Tekel işçilerinin efsaneleşen, haklı direnişine Başbakan

“kusura bakmayın” diyor. “Yan gelip yatamazsınız.”

İyi de onlar yan gelip yatmak değil, kazanılmış haklarını kaybetmeme mücadelesi
veriyor. Devlet güvencesi ve sözü ile kazanılmış haklarını kaybetmek istemiyor.
Ortada bir garabet durum var. Devletin emekli olana kadar çalışma kaydıyla
aldığı bu işçileri, kapı önüne koymaya hakkı yok.

İşçilere muhalefet ve STK desteği olması iktidarı çileden çıkardı.
Onları da muhalefet gibi görmeye başladı, 2. yanlış burada.

Başbakan yedi yıldızlı otelin “hektor” adlı villasında dinlenirken, işçiler
ekmek mücadelesinde, Ankara’nın ayazında girdi yeni yıla.

Tekel özelleşti. Amerikan sigara devleri piyasayı ele geçirdi.
Madem ki özelleştirme yapılıyor, Türk halkı üzerinden milyonlarca doları
cebe indiren o şirketlerle yapılan anlaşmaya işçilerde dahil edilmeliydi.
Hem devlet kurumları çerez fiyatına satılıp, piyasa yabancılara veriliyor,
hem de bu işten ekmek yiyen o sektörde çalışan binlerce kişi sokağa bırakılıyor.
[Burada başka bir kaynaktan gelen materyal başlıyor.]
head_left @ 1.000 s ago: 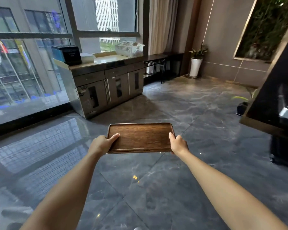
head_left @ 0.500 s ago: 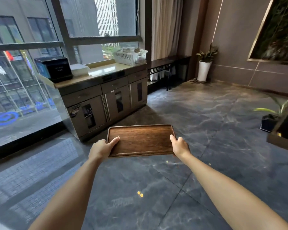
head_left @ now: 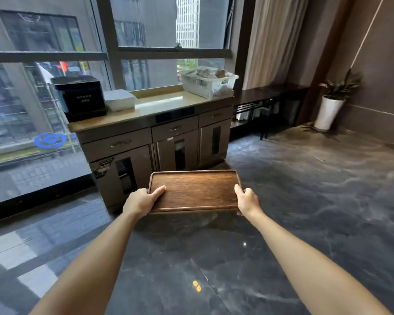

Konuyu uzattım. Vakti zamanında Arınç 2001 yılında Tekel işçisine demiş ki:

“Tekel’ in özelleştirilmesi konusunda üreticinin zararına olan hiçbir şeyi kabul
etmeyeceğiz ve bunun mücadelesini sonuna kadar vereceğiz. Ama bu tepki
burada kalmasın. Meydanlara gelin. Sizin en önünüzde, sizinle birlikte gerekirse
polisten cop yemek de dahil meselenizi haykıracağız’’ ( Gazeteport – 6.1.2010)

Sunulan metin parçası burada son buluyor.